Happy Earth Day! I caught an article in this weeks New Yorker about Earth Day 39 years ago. I highly recommend reading the full article, but here is a clip:
The first celebration of Earth Day, on April 22, 1970, was a raucously exuberant affair. In New York, Fifth Avenue was closed to traffic. People picnicked on the sidewalk; dead fish were dragged through midtown; and Governor Nelson Rockefeller rode a bicycle across Prospect Park. Students in Richmond, Virginia, handed out bags of dirt (to represent the “good earth”); demonstrators in Washington poured oil onto the sidewalk in front of the Interior Department (to protest recent oil spills); and in Bloomington, Indiana, women dressed as witches threw birth-control pills into the crowd (no one was quite sure why). All told, some twenty million Americans took part—far more than the man who thought up the occasion, Senator Gaylord Nelson, Democrat of Wisconsin, had expected. “That was the remarkable thing about Earth Day,” Nelson later said. “It organized itself.”

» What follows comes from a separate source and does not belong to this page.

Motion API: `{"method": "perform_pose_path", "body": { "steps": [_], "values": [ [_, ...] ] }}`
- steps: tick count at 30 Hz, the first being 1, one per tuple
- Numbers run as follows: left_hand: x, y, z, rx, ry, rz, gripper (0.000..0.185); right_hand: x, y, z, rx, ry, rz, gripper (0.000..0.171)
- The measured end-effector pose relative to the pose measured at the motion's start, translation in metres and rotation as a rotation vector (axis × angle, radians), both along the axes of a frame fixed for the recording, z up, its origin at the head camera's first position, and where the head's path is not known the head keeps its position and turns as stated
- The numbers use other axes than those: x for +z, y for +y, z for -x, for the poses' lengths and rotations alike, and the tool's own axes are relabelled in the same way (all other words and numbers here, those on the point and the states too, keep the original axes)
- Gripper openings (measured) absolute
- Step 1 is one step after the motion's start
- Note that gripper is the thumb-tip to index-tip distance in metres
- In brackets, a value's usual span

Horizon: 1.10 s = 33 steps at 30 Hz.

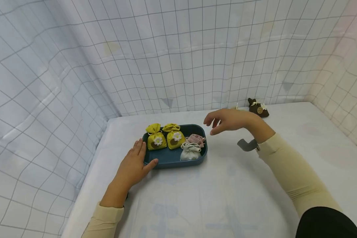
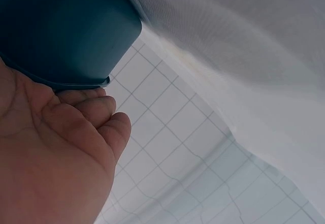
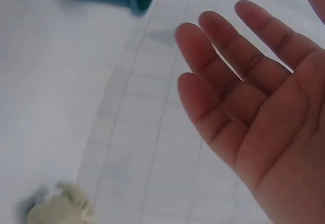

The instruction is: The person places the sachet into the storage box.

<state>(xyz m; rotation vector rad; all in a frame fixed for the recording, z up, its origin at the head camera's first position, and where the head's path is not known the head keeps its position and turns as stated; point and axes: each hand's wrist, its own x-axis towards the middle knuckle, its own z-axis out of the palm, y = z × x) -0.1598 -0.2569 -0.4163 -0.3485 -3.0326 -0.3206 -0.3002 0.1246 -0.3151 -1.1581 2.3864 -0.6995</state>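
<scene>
Four pouches sit in the tray (image 1: 169,158); left hand (image 1: 135,165) flat against its 9 o'clock rim, right hand (image 1: 229,120) empty, fingers apart; brown pouch (image 1: 258,107) waits at 2 o'clock

Worktop (image 1: 226,198) covered in a white cloth with faint pale-blue printed shapes. It sits in a corner booth. Backdrop sheets (image 1: 178,59) hang on three sides, white with a thin grey grid, creased and sagging in places; a few small grey triangles show low on the rear sheet. Light is soft and even, slightly pinkish on the right side.
</scene>
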Motion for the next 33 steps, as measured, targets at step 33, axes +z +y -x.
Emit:
{"method": "perform_pose_path", "body": {
  "steps": [33],
  "values": [
    [0.000, 0.001, 0.000, 0.002, -0.012, 0.008, 0.097, -0.077, 0.099, 0.063, -0.661, -0.042, 0.182, 0.049]
  ]
}}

What we celebrate isn’t the Earth Day as it was envisioned — it is more like a Hallmark version. NBC changes its peacock to green, all this week we should do something good for the environment, but come this Sunday, we’re back to “normal.”

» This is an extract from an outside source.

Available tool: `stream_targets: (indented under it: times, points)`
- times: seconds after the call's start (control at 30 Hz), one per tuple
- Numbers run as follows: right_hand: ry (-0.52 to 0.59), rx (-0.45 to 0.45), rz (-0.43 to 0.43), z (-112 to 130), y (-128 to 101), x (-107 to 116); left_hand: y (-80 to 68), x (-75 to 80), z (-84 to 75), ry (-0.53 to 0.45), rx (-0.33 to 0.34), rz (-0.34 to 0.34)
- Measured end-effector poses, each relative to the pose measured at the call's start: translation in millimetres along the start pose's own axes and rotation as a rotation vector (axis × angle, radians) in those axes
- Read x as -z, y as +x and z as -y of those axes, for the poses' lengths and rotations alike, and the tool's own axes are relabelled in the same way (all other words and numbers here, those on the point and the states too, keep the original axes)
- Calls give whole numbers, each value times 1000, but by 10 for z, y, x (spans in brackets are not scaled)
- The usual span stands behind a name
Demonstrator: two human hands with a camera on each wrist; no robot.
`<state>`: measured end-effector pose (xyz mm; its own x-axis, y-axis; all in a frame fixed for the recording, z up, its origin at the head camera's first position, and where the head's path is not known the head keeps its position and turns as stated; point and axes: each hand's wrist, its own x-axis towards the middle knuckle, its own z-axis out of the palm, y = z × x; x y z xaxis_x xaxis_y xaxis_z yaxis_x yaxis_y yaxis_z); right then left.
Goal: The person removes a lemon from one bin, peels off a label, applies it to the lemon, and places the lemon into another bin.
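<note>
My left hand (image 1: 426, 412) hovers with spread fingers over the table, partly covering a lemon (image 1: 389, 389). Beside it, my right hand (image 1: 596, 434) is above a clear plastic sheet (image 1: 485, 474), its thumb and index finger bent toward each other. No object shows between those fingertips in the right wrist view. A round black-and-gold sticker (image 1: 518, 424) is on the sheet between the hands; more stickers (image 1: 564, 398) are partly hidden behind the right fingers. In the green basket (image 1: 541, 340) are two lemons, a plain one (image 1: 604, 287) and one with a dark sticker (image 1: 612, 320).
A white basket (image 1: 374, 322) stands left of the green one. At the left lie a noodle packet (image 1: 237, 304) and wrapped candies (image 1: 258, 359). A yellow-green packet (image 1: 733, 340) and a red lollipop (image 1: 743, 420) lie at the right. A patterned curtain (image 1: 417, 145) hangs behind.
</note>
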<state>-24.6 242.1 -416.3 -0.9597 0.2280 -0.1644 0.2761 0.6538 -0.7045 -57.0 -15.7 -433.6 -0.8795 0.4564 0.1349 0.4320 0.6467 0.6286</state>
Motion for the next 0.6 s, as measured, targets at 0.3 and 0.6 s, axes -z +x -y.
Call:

The one thing that you can do that will last all summer is plant a vegetable. Forget all of the fancy things I talk about on the website. Go to Home Depot or Lowes, buy some spinach seeds and throw them in backyard in a square foot spot. Don’t worry about raised beds, fertilizers, or proper spacing. By June 1st, you’ll be able to make a spinach salad.
Hopefully that will encourage you to plant a full garden by next Earth Day.